- Interactive map of Bilovody
- Bilovody Location of Bilovody Bilovody Bilovody (Ukraine)
- Coordinates: 51°10′35″N 34°58′30″E﻿ / ﻿51.17639°N 34.97500°E
- Country: Ukraine
- Oblast: Sumy Oblast
- Raion: Sumy Raion
- Hromada: Khotin settlement hromada
- Founded: 1680
- Elevation: 174 m (571 ft)

Population (2001)
- • Total: 487
- Time zone: UTC+2
- • Summer (DST): UTC+3
- Postal code: 42310
- Area code: +380 542

= Bilovody =

Village in Sumy Oblast, Ukraine

Bilovody is a village in Ukraine, in Khotin settlement hromada, Sumy Raion, Sumy Oblast. The population of the village was evacuated due to the Russo-Ukrainian War. Until 2020, the local government body was the Bilovody Village Council.

==Geography==
The village is located on the banks of the Bilovod river, not far from its sources. Downstream, 2.5 km away, is the village of Zhuravka. There is a large dam on the river and the border with Russia is 3 km away.

==History==
Founded around 1680 by Cossack settlers from Right-Bank Ukraine.

The village suffered as a result of the Holodomor of Ukrainians carried out by the USSR government in 1932–1933 and the famine of 1946–47. At the initiative of the Soviet authorities, the Orthodox church was destroyed.

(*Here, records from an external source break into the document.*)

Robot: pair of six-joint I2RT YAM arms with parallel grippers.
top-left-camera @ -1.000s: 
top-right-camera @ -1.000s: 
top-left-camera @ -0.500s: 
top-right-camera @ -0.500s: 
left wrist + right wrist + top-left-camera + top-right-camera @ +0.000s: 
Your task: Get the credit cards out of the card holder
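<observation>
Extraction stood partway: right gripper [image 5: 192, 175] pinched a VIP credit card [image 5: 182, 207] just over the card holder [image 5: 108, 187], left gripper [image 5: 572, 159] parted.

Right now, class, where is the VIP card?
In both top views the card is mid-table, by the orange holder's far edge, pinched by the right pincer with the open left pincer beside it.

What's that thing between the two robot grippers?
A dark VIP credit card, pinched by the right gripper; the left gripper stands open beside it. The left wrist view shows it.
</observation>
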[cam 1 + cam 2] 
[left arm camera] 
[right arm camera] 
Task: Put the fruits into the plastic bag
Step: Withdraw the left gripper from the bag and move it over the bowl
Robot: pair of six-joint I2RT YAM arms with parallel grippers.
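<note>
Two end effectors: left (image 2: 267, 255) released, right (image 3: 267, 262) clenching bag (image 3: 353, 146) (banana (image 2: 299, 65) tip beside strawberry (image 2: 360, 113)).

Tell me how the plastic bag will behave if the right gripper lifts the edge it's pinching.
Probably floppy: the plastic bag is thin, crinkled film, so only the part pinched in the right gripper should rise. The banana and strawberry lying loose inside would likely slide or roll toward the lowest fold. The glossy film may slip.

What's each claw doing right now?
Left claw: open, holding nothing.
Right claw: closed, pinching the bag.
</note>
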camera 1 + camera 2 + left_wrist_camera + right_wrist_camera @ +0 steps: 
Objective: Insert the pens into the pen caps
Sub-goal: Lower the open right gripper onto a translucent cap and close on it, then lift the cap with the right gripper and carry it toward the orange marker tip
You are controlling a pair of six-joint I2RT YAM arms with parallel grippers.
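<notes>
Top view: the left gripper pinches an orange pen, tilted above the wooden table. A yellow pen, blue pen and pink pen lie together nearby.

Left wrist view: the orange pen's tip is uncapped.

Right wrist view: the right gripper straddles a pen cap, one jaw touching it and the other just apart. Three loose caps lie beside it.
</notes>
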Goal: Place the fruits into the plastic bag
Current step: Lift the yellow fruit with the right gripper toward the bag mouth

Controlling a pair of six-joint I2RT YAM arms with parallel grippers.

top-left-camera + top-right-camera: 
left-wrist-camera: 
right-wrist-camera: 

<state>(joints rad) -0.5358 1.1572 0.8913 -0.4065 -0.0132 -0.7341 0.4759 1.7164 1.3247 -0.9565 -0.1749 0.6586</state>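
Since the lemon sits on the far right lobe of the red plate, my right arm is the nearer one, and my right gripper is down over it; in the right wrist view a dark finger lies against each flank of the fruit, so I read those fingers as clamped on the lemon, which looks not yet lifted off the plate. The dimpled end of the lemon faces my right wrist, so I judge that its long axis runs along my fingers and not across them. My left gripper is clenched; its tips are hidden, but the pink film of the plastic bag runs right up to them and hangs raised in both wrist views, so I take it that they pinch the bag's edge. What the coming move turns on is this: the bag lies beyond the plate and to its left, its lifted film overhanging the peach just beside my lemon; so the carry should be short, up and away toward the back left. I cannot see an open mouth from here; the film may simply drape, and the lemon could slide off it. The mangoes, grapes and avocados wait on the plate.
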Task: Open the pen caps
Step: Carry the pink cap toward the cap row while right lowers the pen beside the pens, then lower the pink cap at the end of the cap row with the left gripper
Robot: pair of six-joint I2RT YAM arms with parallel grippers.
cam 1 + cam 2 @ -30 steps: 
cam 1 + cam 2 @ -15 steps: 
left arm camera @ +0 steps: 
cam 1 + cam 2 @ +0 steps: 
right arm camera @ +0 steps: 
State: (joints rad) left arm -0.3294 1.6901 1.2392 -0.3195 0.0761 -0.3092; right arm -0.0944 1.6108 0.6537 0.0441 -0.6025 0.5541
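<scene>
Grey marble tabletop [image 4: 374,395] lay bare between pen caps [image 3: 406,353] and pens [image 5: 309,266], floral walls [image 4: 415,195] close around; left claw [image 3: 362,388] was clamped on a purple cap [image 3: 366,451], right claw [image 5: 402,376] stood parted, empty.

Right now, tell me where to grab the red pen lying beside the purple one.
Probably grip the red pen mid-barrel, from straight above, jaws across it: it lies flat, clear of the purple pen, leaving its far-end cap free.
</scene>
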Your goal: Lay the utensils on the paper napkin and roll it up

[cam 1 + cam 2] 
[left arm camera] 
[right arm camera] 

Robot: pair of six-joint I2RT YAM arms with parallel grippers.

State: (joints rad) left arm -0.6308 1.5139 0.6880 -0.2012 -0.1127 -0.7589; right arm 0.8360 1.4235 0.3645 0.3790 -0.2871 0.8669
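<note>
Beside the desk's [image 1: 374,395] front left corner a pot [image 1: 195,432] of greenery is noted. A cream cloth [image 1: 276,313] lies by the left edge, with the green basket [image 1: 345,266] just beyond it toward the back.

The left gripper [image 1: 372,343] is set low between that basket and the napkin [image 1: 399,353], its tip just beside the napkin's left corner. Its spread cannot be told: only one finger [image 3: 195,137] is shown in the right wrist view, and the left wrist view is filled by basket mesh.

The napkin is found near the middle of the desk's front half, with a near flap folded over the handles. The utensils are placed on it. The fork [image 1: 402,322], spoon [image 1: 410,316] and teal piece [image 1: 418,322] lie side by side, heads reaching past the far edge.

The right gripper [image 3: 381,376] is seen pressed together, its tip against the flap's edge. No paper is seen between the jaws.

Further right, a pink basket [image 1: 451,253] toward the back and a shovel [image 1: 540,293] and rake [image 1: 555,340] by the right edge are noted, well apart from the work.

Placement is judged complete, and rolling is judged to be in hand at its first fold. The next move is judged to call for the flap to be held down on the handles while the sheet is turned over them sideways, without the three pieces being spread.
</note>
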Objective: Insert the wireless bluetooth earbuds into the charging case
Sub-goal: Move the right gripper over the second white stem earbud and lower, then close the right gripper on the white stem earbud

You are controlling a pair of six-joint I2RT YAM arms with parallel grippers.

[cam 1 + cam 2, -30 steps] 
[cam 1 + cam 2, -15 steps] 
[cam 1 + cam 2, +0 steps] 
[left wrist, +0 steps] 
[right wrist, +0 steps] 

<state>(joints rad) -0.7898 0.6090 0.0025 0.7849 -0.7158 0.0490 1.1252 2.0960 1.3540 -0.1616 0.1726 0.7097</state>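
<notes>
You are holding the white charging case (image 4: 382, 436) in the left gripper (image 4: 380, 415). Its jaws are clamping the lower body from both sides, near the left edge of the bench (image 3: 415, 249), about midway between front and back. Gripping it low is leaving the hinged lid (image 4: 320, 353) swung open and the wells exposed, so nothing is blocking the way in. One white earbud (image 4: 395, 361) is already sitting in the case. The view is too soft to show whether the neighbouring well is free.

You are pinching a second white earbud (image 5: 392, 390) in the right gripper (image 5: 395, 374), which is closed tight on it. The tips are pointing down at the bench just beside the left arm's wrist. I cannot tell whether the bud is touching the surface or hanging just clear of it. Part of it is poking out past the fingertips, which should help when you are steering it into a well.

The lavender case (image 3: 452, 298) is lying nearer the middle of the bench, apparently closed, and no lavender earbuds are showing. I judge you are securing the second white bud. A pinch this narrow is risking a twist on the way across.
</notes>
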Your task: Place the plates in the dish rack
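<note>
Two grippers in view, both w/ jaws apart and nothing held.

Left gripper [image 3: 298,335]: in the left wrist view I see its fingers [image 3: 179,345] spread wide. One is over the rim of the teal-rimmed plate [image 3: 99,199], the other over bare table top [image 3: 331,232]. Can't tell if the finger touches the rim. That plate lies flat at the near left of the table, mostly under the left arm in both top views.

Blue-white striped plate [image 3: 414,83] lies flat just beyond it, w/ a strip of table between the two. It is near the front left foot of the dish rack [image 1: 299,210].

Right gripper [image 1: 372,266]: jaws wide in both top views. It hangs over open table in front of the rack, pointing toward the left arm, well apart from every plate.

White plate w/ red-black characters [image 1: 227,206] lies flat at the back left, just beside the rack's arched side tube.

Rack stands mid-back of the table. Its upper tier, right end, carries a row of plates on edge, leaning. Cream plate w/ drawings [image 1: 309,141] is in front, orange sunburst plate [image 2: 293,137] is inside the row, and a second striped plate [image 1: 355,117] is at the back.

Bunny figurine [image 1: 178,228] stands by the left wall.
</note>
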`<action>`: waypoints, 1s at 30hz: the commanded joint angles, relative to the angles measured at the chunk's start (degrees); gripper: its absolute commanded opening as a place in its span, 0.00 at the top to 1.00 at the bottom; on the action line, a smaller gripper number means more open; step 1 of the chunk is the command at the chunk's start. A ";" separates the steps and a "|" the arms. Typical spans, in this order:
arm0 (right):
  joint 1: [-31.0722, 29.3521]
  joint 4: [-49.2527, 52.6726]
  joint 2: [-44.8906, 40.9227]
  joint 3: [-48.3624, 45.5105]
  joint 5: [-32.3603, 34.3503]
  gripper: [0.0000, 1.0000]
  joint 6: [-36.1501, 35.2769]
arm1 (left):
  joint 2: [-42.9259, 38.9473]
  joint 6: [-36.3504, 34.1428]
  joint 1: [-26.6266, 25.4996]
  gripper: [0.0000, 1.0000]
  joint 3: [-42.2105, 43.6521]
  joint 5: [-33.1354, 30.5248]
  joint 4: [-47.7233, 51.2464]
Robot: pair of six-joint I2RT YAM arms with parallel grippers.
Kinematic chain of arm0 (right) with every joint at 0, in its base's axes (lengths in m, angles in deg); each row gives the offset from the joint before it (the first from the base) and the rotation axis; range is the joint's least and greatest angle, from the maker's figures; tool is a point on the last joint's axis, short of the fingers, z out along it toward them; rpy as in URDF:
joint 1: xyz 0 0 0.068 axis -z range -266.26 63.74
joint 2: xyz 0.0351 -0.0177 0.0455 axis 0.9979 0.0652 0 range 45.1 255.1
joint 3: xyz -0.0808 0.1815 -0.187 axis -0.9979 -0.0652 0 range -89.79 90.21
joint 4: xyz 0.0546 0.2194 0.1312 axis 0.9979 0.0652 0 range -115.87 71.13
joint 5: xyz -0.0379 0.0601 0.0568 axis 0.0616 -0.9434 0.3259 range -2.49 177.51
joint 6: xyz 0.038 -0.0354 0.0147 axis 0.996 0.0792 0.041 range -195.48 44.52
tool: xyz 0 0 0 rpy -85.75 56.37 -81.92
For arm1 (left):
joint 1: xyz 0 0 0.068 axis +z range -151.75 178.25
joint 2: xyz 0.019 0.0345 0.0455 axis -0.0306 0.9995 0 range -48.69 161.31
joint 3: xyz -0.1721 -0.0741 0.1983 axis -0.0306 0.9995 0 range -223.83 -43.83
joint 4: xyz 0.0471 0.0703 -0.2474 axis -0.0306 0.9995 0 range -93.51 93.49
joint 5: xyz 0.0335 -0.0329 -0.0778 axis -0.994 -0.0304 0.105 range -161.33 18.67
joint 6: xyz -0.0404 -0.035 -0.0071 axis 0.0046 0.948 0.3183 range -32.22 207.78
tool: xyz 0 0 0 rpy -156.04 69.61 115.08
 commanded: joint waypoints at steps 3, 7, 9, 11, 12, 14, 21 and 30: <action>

On June 12, 2020, in accordance with the Resolution of the Cabinet of Ministers of Ukraine No. 723-r "On the Determination of Administrative Centers and Approval of Territories of Territorial Communities of Sumy Region", it became part of the Khotin settlement hromada.

On July 19, 2020, as a result of the administrative-territorial reform and liquidation of the Sumy Raion (1923—2020), the community joined the newly formed Sumy Raion.

===Russo-Ukrainian War===
On August 13, 2022, at around 2 pm, a mortar shelling of the village was carried out from the territory of the Russian Federation, which had 17 recorded hits. On August 15, 2022, Russian forces launched artillery shelling on the village.

On July 22, 2023, the village was damaged by shelling. On July 27, 2023, rockets and mortar attacks were launched on the village.

On November 21, 2023, Russian forces again shelled the village with artillery and mortars.

On May 1, 2024, residents of the village were evacuated to safe places due to constant Russian shelling. On June 24, 2024, according to the North Command, the settlement was shelled by the Russian aggressor. Two explosions were recorded, presumably a tank.

On August 7, 2024, the village was subjected to air, missile, and artillery strikes by the Russian aggressor. On August 10, 2024, Russian troops destroyed an educational institution in the village. Russian forces struck with a guided aerial bomb, as reported by the Operational Command North. A total of 2 explosions were recorded, probably KAB. On August 17, 2024, the Operational Command North reported shelling of the Sumy region. Among the affected settlements was the village of Bilovody: 1 explosion, presumably a KAB.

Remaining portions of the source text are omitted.